Wallets are available at a million price points, from Hermes to nylon-and-velcro. I’ve tried to put together a little range of possibilities, and hopefully you’ll find yourself something you like. Wallets often go on sale, and can easily be found in the vintage and second-hand market, but we’re focusing on new stuff at retail.

If I could have any wallet in the world, I’d likely have something made by April in Paris. This San Francisco-based company makes truly bespoke leathergoods. Beatrice, the owner, trained at Hermes, and welcomes you to visit your item as it is being made. Almost any design or skin is available. They’re also quite expensive. (Oh, and you could do a lot worse than the similarly expensive Hermes, who are one of the few big-name luxury companies who haven’t sacrificed quality in the pursuit of profit.)

On the inexpensive side of things, Saddleback Leather offers a bifold card case for only $15. The quality should be excellent, but if you’re looking for something with somewhat more refined aesthetics, Hartmann offers a handsome alternative for $35. I’m not nuts about ID windows, but what can you do?

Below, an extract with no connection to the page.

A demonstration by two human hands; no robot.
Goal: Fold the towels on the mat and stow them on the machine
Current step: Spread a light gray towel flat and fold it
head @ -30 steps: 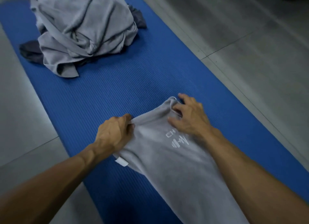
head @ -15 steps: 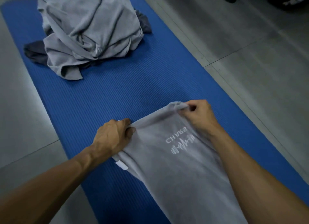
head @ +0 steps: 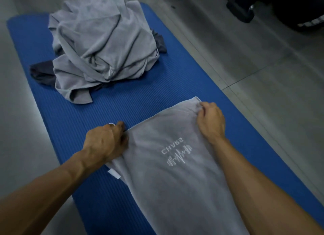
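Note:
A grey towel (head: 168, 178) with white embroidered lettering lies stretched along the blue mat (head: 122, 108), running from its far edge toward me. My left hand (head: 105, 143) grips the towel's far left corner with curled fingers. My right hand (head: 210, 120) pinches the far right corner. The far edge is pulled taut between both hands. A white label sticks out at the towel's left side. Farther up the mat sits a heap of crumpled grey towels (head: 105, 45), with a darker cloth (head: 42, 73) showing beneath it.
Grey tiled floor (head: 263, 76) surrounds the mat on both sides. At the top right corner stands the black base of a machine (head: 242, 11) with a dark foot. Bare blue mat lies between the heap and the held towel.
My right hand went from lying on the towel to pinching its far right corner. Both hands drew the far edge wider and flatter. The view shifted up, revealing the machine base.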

Speaking of rough-hewn aesthetics, the recent Americana revival has hit the world of leather goods, as well. When I asked about wallets on Twitter, we had multiple recommendations for options from Tanner Goods (of Portland) and Billykirk. Tanner Goods’ choices tend towards “outdoorsy casual,” and Billykirk’s towards “axe-wielding.”

I’m a big fan of the leather-and-canvas choice from Duluth Pack of Minnesota, which offers a lifetime guarantee. They’ve also got a nice money clip bifold which is only $20, and a simple credit card wallet. In the past, I’ve recommended Filson wallets to those looking for something casual and durable, and, well, I still do.

If you’re looking for something “fun,” check out the selection at Jack Spade. They really get the silly trendy stuff right, with simple aesthetics and cool touches. They also come up regularly on sale and on Gilt Groupe for very reasonable prices.

My overall champion, though, is Swaine Adeney Brigg. The quality is exceptional - they are made in England and bear a royal warrant - and the prices, while high relative to the more mass-produced options, are not crazy high. Hermes may charge you $1500, but Swaine Adeney will likely be under $200. Indeed, the simple card case (the design of which is pretty much perfect) is available for $95. In fact, I’ve got myself so pumped up about it I may ask for one from my wife for my birthday.

Regardless of what brand you chose, my advice is simple: simplify. Your back will thank you, and so will the line of your clothes.